Clinicians, care managers and others in the health system need to have easy access to that information. While other challenges remain, including data quality and sharing information in a timely manner, the goal is to enable providers to use the data to make better decisions on patient care.
“You want the right data in front of the right user at the right time in the right format, with the right supporting workflows, so they can make the right decision,” Lane says.
The greater exchange of health information is an important step in closing disparities in healthcare among disadvantaged groups, Lane says.
“If you believe that health data can help improve care, you want to leverage that improvement, where it's going to make the largest difference,” Lane says.
“If we can access exchange and use health data for individuals and populations that today do not have equitable access to data and care and health outcomes, we can build that from the bottom up,” he says.
Lane says he appreciated the call to add health equity as a pillar to the “quintuple aim” for healthcare, which was proposed in a viewpoint article on JAMA Network.
“Health data, and data exchange, and access is really the only intervention that I can think of in healthcare, that stands to improve all five pillars of the quintuple aim,” he says.
“I mean, if we can effectively access, exchange and use health data, we can address the health of the population, the per capita cost, the experience of patients, the experience of caregivers, and equity, which are the five pillars of that quintuple aim. I can't think of any surgery or medicine or healthcare delivery arrangement that can touch on all five of those pillars.”

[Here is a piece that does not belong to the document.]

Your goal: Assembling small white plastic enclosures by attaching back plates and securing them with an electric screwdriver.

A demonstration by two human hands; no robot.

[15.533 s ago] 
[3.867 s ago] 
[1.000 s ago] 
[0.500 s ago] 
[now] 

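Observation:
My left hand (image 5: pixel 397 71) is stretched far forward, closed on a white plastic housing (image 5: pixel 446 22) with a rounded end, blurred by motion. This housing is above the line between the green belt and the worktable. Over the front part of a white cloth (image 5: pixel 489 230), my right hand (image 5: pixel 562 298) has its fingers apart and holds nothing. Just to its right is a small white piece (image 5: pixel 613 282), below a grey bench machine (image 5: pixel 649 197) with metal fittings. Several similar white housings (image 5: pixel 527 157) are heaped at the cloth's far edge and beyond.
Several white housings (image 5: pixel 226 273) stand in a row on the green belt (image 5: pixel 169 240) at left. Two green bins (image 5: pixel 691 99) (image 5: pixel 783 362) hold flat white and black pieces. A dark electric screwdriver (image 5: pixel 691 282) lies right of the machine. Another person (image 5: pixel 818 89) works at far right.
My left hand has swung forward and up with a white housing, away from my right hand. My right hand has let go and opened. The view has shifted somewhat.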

Advice for healthcare leaders
Even with the other challenges they are facing, including staffing shortages and a difficult financial environment, healthcare leaders should continue to move toward improving the exchange of data with providers and patients, Lane says. And he’s encouraged that more leaders share that perspective.
“I think most health care leaders are well aware of the central role that information, data and technology can play, and contribute to their success,” he says.
“The truth is that having access to the data, being able to utilize data meaningfully … it's going to serve all of the other pillars of your mission, from equity to health outcomes.
“So I think my recommendation is to keep that focus, double down, stay aware of, and a part of, the nationwide movement towards greater interoperability,” Lane says. “I really see the TEFCA framework as a train that we should all be getting on to, and moving forward together.”
While interoperability has been talked about for years, Lane says the better exchange of health information will eventually lead to better health outcomes.
“I really do believe that what we're working on, as a country, as a company, is a part of the solution that will help us to do better,” he says.